Sûrenin ikinci bölümünde, Medine toplumunun siyasî varlığının kabul edildiği Hudeybiye Antlaşması’ndan sonra Mekke’den gelip Medine’ye sığınan ve müslüman olduğunu söyleyen kadınlarla müslümanların nezdinde bulunan veya Mekke’ye kaçan kâfir kadınlara uygulanacak işlemler yer alır. Bu hususta inanç özgürlüğü esas alındığından müslüman olduğunu söyleyen hanımların samimiyetleri denendikten sonra Mekke’ye iade edilmemesi, küfrü tercih edenlerin de geri istenmemesi emredilmiştir (âyet 10-11).

Sûrenin iki âyetten oluşan üçüncü bölümünün Mekke’nin fethi sırasında nâzil olduğu kaydedilir (Ebü’l-Fidâ İbn Kesîr, VI, 636). Bu da 7. âyette vaad edilen sevgi ve barış döneminin başlangıcıdır. 1. âyette Resûlullah’a peygamber ve devlet başkanı olarak biat etmek isteyen yeni müslüman olmuş kadınların biat şartlarına yer verilmekte ve Resûl-i Ekrem’den onlar için Allah’tan af dilemesi istenmektedir. Bu şartlar Allah’a ortak koşmamak, hırsızlık yapmamak, zina etmemek, çocuğunu düşürmek suretiyle öldürmemek, başkasından edinilen çocuğu kendi kocasına nisbet etmemek ve iyi işlerin gerçekleştirilmesinde Resûlullah’a karşı gelmemekten ibarettir.

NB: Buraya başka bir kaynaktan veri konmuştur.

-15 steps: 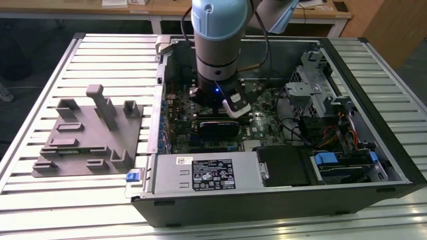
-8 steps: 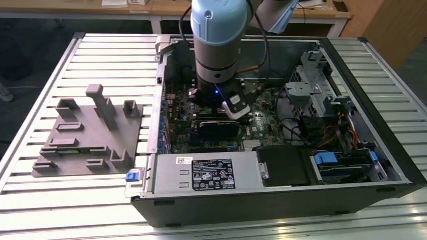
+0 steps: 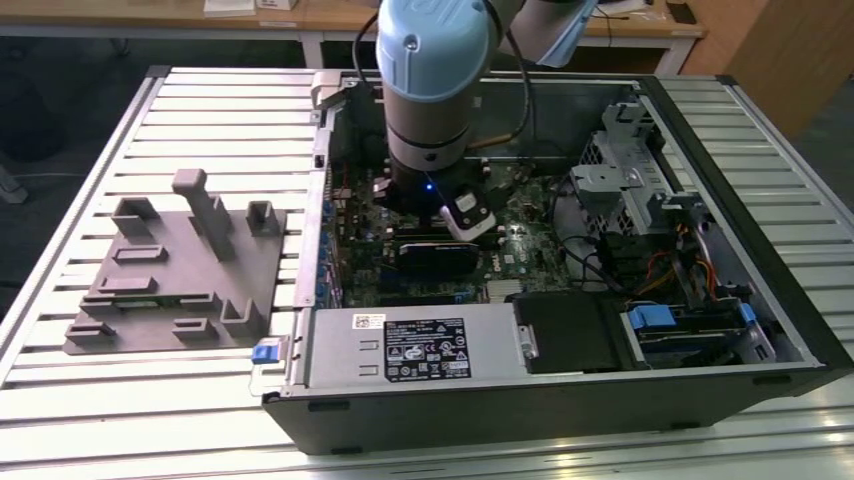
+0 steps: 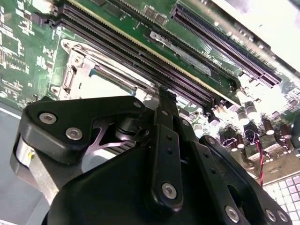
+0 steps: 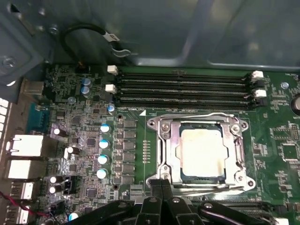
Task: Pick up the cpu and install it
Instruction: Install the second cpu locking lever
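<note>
1. We see the cpu (image 5: 202, 149) already lying flat inside the socket (image 5: 165, 140) on the green board (image 5: 276, 131). Its pale top faces up, and the metal frame goes all around it.
2. So we think the picking up is done and the chip is in its place. We cannot tell whether the frame is locked down over it.
3. Our gripper (image 5: 161, 183) hangs just beside the edge of the socket. In the first wrist view its two black fingers (image 5: 155, 188) are pressed close together, with nothing between them. It holds nothing.
4. In the second wrist view the gripper (image 4: 165, 101) is right above the board, near the long black memory slots (image 4: 140, 51).
5. In the exterior view the arm (image 3: 430, 90) reaches straight down into the open computer case (image 3: 561, 400). The case lies flat on a slatted table (image 3: 80, 420).
6. A grey plastic block with posts (image 3: 180, 265) sits on the table at the exterior view's left, well apart from the gripper.
7. Around the socket we see the long memory slots (image 5: 183, 86), small round silver cans (image 5: 103, 143) and a black cable (image 5: 84, 30) near the case wall.
8. The space is tight. The case walls, the drive cage (image 3: 634, 180) and loose wires (image 3: 667, 270) stand close around the arm.
</note>
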`<state>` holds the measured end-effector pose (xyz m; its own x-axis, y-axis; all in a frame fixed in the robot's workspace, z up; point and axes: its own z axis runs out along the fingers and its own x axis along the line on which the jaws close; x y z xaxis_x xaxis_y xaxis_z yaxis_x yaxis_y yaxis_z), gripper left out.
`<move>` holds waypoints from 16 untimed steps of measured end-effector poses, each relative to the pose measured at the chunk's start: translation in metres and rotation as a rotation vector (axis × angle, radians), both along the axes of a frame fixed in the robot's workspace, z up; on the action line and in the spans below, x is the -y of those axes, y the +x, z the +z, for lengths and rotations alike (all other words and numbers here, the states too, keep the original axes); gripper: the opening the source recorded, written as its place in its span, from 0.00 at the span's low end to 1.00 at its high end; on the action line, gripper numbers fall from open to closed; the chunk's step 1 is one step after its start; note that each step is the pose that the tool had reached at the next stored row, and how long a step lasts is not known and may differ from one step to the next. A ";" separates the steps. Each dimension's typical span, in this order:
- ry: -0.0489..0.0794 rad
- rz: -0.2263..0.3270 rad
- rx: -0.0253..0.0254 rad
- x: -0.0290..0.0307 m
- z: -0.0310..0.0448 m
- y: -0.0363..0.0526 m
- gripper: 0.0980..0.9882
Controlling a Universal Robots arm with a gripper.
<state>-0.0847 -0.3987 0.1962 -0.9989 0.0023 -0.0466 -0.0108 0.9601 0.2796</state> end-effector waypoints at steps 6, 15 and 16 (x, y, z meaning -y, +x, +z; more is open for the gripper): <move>0.008 0.011 -0.0002 0.0000 -0.0019 -0.0031 0.01; 0.033 0.019 0.0003 0.0000 -0.0025 -0.0048 0.01; 0.035 0.019 0.0002 0.0000 -0.0026 -0.0051 0.01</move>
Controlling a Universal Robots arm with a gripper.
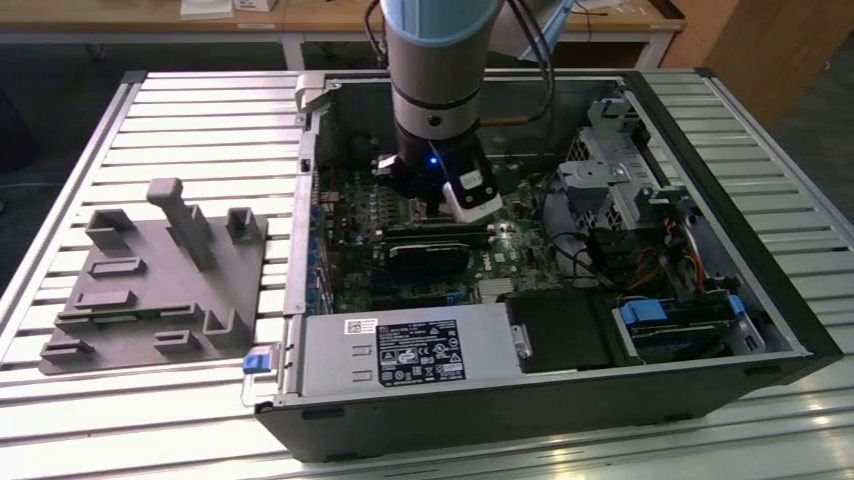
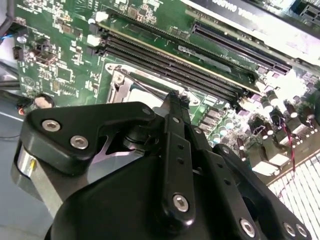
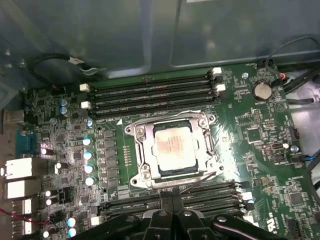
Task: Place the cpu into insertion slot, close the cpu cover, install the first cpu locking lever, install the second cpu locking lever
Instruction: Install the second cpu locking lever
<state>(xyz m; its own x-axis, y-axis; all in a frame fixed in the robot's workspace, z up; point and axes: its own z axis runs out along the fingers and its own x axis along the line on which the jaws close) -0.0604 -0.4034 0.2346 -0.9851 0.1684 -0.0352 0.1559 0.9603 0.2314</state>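
The single arm's black gripper (image 3: pixel 172 207) hangs low inside the open black computer case (image 1: pixel 747 330), its fingers pressed together to a narrow point with nothing between them, tips at the edge of the socket. In the first wrist view the small flat square cpu with its pale silvery metal top (image 3: pixel 172 149) sits seated in the black-rimmed square insertion slot (image 3: pixel 159 175), and the thin silvery metal cpu cover frame (image 3: pixel 142 150) lies folded down around it, green motherboard (image 3: pixel 250 130) all about. A thin wire locking lever (image 3: pixel 192 186) runs slantwise right at the fingertips, between the socket and the long black memory slots (image 3: pixel 150 92) beside it. So the chip and cover look done; by my reading the work stands at the levers. To do this well, the closed tips want to bear on the lever's free end only, pushing steadily down and sideways under its catch, staying off the cover frame and the neighbouring slots.
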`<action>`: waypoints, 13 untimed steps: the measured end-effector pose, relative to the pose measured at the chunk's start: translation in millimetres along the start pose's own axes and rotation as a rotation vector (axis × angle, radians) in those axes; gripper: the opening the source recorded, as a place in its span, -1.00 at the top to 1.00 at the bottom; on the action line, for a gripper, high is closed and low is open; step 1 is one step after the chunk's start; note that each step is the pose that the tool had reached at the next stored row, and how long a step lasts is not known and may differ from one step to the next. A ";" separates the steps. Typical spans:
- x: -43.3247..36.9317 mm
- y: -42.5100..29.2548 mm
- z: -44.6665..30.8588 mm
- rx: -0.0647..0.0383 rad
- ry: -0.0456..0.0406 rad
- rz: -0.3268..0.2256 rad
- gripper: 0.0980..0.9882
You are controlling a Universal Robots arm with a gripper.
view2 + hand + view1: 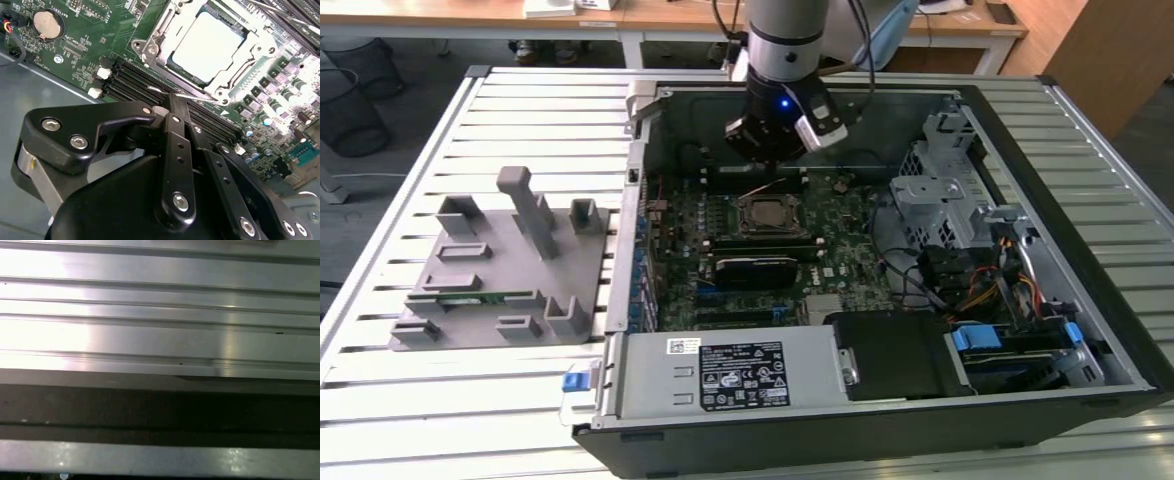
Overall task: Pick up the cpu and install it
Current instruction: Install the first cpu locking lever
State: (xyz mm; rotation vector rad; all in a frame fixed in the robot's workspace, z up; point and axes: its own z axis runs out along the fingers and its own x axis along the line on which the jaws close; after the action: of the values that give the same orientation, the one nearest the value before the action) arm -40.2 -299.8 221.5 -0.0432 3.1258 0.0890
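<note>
The cpu [210, 45] is sitting in its socket [165, 37]; the hand [172, 102], fingers closed and empty, is hovering above, risking bumping the unlatched frame.

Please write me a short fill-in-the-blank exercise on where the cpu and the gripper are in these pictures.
1. The small square cpu with the silvery-white metal top lies in the metal-framed ____ on the green motherboard.
2. The black gripper hangs over the open computer ____.
3. The grey plastic holder stands on the ribbed metal table, on the exterior view's ____ of the case.

Missing words: socket; case; left
</note>
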 end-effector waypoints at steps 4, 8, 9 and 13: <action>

Sûre, Allah’ın gazap ettiği insanlarla dostluk kurmamaları konusunda müminleri tekrar uyaran bir âyetle sona ermektedir.

Sûrenin faziletiyle ilgili olarak bazı tefsir kaynaklarında yer alan, “Mümtehine sûresini okuyan kimse için kıyamet gününde mümin erkek ve kadınlar şefaatçi olur” meâlindeki hadisin (meselâ bk. Zemahşerî, IV, 96) sahih olmadığı anlaşılmaktadır (Muhammed et-Trablusî, II, 723).

BİBLİYOGRAFYA:

Taberî, CâmiǾu’l-beyân, XXVIII, 2-54; Vâhidî, Esbâbü’n-nüzûl (nşr. Seyyid el-Cümeylî), Beyrut 1410/1990, s. 354-357; Zemahşerî, el-Keşşâf (Beyrut), IV, 96; İbnü’l-Cevzî, Zâdü’l-mesîr, VIII, 230-231; Ebü’l-Fidâ İbn Kesîr, Tefsîrü’l-Ķurǿâni’l-Ǿažîm, Beyrut 1385/1966, VI, 636; Muhammed et-Trablusî, el-Keşfü’l-ilâhî Ǿan şedîdi’ż-żaǾf ve’l-mevżûǾ ve’l-vâhî (nşr. M. Mahmûd Ahmed Bekkâr), Mekke 1408, II, 723; Nihad M. Çetin, “Mümtahine”, İA, VIII, 799.